The dramatic increase in the number of satellites in orbit in recent years has brought progressive interest even from companies that did not operate in sectors directly related to space. To fully exploit this area, however, years of flight heritage are required, which not all companies can afford, because of that many rely on services offered by others. Deploying a new remote sensing service, however, is not simple, especially considering that the advancing interest does not keep pace with the advancement of artificial intelligence for space applications, which although on earth have had incredible improvements in recent times, on satellites had never been used by european missions.

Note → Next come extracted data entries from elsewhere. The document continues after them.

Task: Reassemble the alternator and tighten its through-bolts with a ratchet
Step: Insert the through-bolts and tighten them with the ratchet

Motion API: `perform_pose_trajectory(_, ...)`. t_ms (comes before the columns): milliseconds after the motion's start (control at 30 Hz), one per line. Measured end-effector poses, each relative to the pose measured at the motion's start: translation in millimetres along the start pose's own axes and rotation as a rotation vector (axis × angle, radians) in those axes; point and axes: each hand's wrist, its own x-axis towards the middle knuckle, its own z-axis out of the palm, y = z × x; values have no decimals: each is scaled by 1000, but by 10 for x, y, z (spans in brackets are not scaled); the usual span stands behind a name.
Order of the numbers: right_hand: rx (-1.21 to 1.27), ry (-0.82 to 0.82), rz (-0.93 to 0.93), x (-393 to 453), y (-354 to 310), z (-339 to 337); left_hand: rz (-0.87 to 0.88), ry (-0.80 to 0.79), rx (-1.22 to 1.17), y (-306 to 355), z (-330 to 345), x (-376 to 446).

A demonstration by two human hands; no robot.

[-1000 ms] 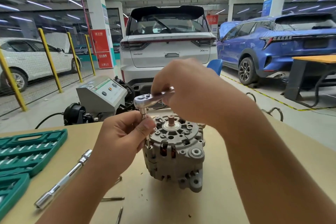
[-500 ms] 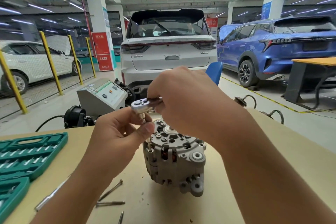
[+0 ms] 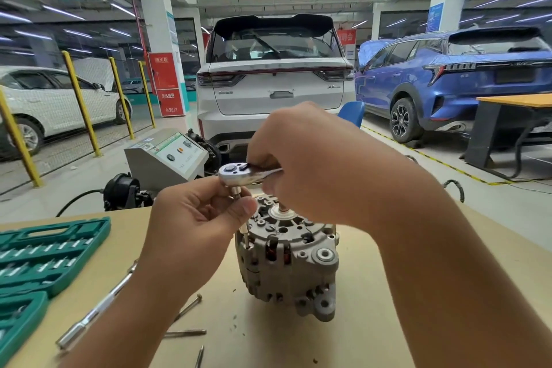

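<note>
A grey alternator [image 3: 288, 263] stands upright on the tan table [image 3: 367, 308], its shaft end up. A chrome ratchet [image 3: 239, 173] sits above its left rim, with a socket and a thin through-bolt [image 3: 245, 236] running down into the housing. My right hand [image 3: 310, 164] grips the ratchet handle from the right. My left hand [image 3: 203, 227] pinches the socket just under the ratchet head between thumb and fingers. Three loose through-bolts [image 3: 185, 332] lie on the table in front of the alternator.
An open green socket case [image 3: 44, 254] lies at the left edge, and a chrome extension bar [image 3: 95, 311] lies beside it. A grey test machine [image 3: 167, 155] stands beyond the table. Parked cars, yellow posts and another table fill the workshop behind.
The ratchet handle has swung towards me and to the right under my right hand. My left hand has stayed on the socket. The camera has tilted, so the alternator sits lower in view.
</note>
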Motion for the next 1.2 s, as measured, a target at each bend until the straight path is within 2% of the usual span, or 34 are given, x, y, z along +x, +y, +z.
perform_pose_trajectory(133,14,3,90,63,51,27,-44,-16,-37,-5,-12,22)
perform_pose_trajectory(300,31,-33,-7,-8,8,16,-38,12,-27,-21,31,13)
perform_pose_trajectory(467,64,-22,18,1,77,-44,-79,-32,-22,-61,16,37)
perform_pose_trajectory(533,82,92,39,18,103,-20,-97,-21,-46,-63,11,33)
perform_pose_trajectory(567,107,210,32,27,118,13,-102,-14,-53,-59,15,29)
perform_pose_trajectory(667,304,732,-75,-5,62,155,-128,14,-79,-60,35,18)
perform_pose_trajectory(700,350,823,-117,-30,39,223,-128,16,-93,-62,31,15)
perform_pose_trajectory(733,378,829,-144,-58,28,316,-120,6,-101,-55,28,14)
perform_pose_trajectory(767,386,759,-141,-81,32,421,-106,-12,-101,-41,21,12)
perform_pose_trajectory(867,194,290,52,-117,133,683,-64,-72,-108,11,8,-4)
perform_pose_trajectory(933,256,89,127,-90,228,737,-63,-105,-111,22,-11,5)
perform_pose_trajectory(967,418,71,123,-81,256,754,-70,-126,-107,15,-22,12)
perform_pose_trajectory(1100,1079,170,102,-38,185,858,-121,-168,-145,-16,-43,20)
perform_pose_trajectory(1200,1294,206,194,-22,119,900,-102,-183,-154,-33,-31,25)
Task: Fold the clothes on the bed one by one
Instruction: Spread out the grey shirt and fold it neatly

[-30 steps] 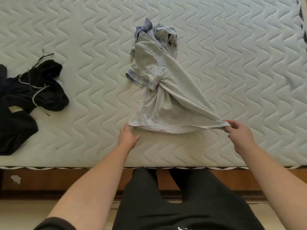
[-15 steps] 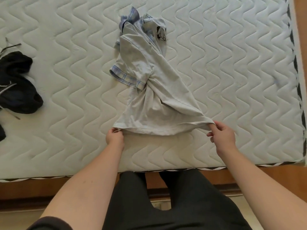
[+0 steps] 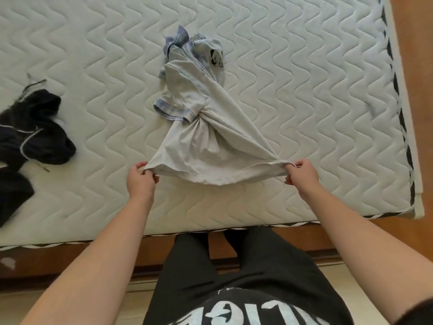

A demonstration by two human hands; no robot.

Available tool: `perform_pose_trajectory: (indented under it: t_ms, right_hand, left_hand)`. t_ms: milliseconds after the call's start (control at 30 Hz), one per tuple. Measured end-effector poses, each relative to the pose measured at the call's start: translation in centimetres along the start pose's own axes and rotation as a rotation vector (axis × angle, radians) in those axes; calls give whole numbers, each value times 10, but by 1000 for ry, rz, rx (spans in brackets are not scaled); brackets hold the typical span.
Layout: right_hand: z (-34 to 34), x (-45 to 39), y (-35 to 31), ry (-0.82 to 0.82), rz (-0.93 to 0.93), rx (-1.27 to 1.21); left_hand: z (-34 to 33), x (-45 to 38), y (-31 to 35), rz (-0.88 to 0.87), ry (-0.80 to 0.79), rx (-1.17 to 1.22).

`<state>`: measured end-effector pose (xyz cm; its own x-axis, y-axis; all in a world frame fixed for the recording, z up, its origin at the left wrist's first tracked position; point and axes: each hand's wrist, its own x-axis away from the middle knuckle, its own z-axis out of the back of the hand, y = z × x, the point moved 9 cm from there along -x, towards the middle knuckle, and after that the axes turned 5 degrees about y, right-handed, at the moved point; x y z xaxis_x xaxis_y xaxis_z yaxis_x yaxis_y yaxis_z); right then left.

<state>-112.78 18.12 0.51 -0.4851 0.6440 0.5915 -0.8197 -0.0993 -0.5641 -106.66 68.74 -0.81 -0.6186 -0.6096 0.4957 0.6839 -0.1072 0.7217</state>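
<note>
A light grey shirt (image 3: pixel 206 127) with blue plaid sleeve cuffs and collar lies crumpled on the white quilted mattress (image 3: pixel 304 78). A small black-and-white print shows near its far end. My left hand (image 3: pixel 140 177) pinches the left corner of the hem. The hem's right corner is gripped by my right hand (image 3: pixel 301 174). Between the hands the hem is stretched and lifted slightly off the mattress. The upper part of the shirt stays bunched and twisted.
A dark navy garment (image 3: pixel 30 134) with white drawstrings lies heaped at the left edge of the mattress. The mattress's near edge (image 3: pixel 210 228) runs just in front of my legs, with a wooden bed frame (image 3: pixel 304 238) below. Its right edge is at the far right.
My left hand went from resting by the hem to pinching its left corner. Both hands have pulled apart, stretching and lifting the hem.
</note>
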Motion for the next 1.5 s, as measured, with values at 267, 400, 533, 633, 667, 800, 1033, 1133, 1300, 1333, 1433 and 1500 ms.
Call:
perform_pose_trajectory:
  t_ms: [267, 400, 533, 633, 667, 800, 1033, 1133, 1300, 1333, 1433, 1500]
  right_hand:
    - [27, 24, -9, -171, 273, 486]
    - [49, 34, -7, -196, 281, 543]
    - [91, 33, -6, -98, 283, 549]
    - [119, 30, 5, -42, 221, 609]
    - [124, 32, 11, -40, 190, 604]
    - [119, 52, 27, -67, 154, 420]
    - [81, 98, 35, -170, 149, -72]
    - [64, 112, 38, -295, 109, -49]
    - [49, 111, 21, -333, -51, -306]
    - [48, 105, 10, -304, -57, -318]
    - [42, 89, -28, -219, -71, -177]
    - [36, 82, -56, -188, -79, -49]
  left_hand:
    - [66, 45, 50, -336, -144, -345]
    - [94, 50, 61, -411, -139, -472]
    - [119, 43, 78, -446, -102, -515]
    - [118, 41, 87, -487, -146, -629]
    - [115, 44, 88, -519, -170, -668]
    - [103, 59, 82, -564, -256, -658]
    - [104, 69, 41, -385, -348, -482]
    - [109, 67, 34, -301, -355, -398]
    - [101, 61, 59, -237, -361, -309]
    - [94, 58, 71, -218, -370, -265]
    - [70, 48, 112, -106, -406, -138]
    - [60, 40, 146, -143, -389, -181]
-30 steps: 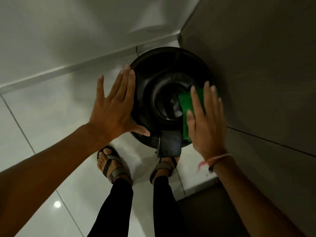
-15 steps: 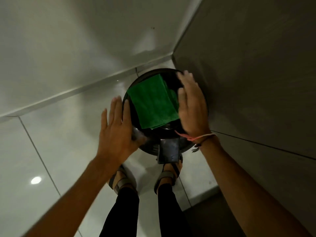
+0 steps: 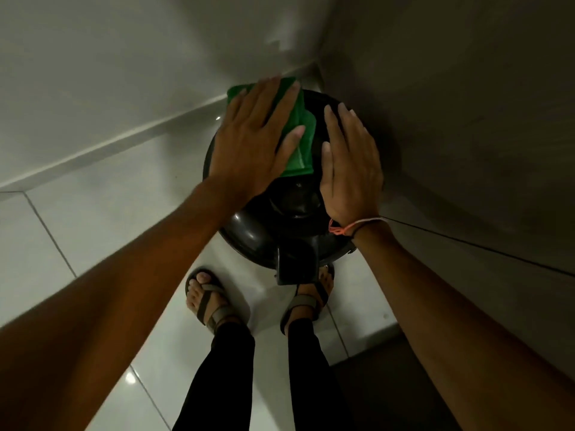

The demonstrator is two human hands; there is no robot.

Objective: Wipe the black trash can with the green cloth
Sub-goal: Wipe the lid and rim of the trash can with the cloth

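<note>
White floor tiles [image 3: 93, 213] meet two walls, and the black can [image 3: 264, 237] sits in that corner. Wiping is under way, I think. Left hand [image 3: 252, 144] lies flat, fingers spread, pressing the green cloth [image 3: 303, 141] on the can's top. Right hand [image 3: 351, 163] rests flat and empty just beside it. Next, rub the cloth across the rest.

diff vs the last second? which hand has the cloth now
The green cloth passed from under the right hand to under the left hand, which now presses it flat on the far-left part of the black trash can lid. The right hand rests bare on the right side. The can, its pedal and both feet stayed put.
</note>
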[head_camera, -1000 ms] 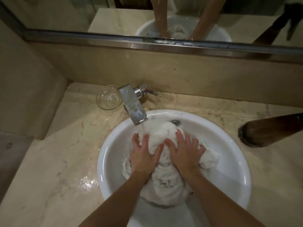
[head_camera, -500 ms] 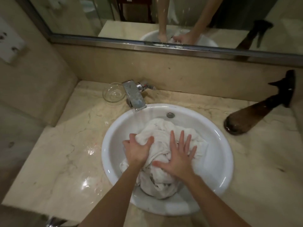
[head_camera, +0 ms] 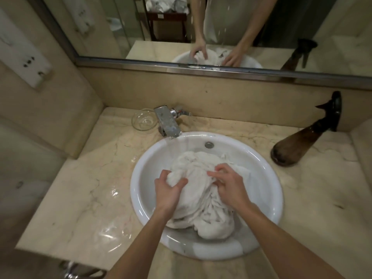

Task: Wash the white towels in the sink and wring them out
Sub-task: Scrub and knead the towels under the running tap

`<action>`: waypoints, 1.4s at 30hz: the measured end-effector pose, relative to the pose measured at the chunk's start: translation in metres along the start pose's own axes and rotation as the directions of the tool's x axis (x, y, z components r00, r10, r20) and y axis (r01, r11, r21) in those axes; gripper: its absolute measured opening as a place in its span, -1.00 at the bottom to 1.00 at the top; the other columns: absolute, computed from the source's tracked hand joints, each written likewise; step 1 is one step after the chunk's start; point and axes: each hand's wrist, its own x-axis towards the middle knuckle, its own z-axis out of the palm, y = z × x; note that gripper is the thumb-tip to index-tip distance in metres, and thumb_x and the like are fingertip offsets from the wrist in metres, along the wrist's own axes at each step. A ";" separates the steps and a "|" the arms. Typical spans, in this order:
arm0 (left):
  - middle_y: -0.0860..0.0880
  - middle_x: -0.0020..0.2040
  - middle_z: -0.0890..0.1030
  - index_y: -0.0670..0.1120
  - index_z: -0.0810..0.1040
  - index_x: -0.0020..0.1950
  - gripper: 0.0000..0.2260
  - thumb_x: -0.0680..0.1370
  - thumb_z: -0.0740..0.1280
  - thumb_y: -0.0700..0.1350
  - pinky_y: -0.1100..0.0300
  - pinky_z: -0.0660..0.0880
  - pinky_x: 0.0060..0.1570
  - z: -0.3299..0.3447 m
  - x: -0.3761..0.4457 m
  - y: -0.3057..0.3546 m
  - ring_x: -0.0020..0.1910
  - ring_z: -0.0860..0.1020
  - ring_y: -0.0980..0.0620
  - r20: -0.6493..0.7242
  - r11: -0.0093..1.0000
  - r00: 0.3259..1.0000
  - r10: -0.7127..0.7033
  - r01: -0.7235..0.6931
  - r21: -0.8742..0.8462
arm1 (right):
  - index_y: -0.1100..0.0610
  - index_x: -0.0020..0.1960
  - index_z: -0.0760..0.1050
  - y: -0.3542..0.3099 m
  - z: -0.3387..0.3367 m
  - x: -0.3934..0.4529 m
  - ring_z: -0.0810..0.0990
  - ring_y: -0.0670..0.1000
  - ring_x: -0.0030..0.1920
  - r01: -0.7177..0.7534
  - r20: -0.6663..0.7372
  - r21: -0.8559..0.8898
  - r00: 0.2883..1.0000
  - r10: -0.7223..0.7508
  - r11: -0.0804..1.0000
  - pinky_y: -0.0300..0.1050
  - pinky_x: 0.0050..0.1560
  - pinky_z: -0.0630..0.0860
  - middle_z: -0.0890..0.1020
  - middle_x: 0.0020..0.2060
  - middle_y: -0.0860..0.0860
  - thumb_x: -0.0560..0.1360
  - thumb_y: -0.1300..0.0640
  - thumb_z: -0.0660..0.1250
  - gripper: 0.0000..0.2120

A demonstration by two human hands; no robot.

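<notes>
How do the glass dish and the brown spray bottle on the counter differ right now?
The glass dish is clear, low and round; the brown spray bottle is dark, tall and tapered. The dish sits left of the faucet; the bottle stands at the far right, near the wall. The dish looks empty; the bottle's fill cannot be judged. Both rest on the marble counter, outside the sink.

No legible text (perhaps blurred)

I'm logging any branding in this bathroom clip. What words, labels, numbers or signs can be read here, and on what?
No text can be read.
Sink: no mark readable on its rim.
Faucet: bare metal, no lettering visible.
Brown spray bottle: no label visible.
Wall plate: only dark sockets, no writing.
White tag on the wooden stand in the mirror: too small to read.
</notes>
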 end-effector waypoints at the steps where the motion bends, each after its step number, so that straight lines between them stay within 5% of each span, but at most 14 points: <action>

For this reason, several companies in collaboration with the European Space Agency and the University of Pisa have created the PhiSat-1 mission, demonstrating that artificial intelligence could be used on-board even for sensors never adopted in orbit, using a training dataset composed of images from the Sentinel-2 mission. Thanks to systems like the Intel Myriad Movidius Stick 2 it has been possible to reduce the time to market of neural networks for embedded satellite systems, allowing to meet the strict requirements of size and power consumption, still obtaining good performances. The use case examined in this thesis is the application of Artificial Intelligence to filter out images that are too cloudy to be usable, in order to send on-ground only those with a cloud presence considered acceptable. Given that the neural network deployed on PhiSat-1 had great limitations on its training set, as it was not very large in size and with a very unbalanced distribution in the cloudiness of the images, it has been used an architecture of Generative Adversarial Network partly customized to produce artificial images to join the real ones during a new training of the classifier network employed on PhiSat-1, both to increase the size of the dataset and to rebalance it. A custom Frechet Inception Distance has been defined to assess the quality of the produced samples. Several scenarios were defined to test in which situation the artificial images were useful. In particular, there was a statistical increase in the ability of the network to detect cloudy images when artificial samples were used to rebalance the cloudiness of the training set.